Similarly, on the SVHN dataset, the classifier achieves comparable results, demonstrating robustness across different in-distributions.
Implications and Future Work
The proposed training method significantly enhances neural networks' ability to detect OOD samples without compromising their classification accuracy. This advancement has practical implications for deploying AI systems in safety-critical applications, such as medical diagnostics and autonomous systems, where reliable uncertainty estimates are crucial.

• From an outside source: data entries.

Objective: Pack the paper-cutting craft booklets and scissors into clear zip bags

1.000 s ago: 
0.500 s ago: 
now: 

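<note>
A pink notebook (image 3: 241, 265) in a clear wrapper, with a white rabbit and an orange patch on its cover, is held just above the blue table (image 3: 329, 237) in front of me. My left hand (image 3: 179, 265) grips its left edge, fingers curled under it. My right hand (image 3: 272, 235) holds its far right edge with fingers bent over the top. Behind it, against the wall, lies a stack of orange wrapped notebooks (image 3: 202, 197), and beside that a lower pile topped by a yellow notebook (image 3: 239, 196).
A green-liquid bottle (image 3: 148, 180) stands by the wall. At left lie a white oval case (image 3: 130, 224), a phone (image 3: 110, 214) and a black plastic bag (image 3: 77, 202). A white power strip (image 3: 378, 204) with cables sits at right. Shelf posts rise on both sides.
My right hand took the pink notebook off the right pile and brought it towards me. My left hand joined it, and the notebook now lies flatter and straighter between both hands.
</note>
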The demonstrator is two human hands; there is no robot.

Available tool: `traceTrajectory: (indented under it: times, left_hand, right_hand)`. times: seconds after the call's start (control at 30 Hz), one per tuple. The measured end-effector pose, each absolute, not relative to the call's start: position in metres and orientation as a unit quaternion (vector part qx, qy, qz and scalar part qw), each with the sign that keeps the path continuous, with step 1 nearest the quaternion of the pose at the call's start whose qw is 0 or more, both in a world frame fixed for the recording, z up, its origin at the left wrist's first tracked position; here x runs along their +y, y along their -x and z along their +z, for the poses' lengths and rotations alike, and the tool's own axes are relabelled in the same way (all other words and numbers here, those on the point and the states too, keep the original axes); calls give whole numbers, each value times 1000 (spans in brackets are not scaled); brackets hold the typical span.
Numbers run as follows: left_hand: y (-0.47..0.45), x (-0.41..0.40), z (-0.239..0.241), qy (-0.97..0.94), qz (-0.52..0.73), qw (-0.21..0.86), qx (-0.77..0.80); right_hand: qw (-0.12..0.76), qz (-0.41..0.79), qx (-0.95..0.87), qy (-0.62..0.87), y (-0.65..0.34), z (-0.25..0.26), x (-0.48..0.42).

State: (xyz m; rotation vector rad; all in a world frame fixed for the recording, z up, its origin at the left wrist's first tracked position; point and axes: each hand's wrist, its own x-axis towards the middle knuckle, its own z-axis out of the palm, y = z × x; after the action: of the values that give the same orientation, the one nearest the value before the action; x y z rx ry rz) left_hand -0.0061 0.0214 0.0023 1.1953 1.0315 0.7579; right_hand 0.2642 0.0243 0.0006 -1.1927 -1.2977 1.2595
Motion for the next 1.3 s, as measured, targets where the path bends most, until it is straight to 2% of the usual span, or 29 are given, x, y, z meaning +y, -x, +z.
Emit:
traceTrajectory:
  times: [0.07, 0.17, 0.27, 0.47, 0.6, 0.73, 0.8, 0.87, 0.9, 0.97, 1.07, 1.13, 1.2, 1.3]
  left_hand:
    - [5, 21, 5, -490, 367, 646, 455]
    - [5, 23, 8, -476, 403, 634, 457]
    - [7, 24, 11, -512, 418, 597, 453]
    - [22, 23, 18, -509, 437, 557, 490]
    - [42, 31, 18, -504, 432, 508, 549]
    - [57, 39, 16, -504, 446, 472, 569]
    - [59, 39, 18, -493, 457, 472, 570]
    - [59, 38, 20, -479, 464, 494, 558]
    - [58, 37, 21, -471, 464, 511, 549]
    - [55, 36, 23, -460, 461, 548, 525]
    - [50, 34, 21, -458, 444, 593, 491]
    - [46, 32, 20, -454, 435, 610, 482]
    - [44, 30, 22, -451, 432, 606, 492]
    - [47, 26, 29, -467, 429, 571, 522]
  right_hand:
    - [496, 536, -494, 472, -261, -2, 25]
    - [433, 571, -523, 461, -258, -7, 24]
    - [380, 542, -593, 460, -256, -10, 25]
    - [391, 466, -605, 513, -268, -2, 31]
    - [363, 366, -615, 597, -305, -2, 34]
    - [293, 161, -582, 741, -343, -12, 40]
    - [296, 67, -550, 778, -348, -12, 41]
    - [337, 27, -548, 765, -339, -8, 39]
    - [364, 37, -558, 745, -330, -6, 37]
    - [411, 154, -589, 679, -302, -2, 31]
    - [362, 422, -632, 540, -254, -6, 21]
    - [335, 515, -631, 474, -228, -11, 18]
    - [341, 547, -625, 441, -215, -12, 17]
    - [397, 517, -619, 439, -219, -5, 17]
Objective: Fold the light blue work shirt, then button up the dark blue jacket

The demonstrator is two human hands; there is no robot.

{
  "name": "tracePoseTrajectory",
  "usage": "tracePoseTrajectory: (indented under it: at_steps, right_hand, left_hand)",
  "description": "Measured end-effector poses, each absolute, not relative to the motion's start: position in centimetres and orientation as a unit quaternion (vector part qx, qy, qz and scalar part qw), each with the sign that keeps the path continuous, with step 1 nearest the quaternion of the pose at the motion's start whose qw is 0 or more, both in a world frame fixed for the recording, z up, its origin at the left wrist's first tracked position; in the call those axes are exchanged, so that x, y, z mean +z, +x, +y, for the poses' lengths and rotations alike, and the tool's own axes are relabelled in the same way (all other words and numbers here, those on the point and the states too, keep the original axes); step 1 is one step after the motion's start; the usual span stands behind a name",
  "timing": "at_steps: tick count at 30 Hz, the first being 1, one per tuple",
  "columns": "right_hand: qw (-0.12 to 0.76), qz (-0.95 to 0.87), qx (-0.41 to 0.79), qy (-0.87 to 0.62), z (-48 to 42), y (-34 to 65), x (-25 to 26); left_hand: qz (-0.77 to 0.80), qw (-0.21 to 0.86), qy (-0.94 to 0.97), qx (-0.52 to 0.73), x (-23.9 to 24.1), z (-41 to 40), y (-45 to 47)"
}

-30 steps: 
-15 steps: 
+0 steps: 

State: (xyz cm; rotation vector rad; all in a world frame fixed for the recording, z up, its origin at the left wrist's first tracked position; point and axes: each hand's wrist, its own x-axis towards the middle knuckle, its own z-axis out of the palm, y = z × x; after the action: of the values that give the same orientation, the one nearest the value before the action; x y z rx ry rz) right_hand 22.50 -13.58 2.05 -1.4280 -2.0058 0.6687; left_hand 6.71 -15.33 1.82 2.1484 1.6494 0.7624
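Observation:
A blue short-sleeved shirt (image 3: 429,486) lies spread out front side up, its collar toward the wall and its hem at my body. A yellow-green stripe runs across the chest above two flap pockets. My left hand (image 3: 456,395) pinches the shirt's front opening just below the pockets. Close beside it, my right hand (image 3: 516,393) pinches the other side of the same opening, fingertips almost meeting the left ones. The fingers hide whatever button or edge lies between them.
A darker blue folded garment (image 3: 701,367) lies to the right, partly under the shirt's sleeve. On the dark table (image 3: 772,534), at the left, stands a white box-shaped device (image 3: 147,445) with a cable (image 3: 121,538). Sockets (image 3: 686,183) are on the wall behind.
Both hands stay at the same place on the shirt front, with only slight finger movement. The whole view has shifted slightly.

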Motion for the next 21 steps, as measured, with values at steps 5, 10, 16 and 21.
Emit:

Future work could explore integrating this training method with Bayesian probabilistic models and ensemble techniques to further improve OOD detection performance. Additionally, extending the approach to other tasks, such as regression and network calibration, could provide further insights into its generalizability and utility in various machine learning domains.
Conclusion
This paper presents a novel training method that integrates a confidence loss framework with a GAN-based OOD sample generator, effectively addressing the overconfidence issue in DNNs for OOD detection. The experimental results underscore the method's efficacy, offering a robust solution for enhancing AI safety and reliability in real-world applications.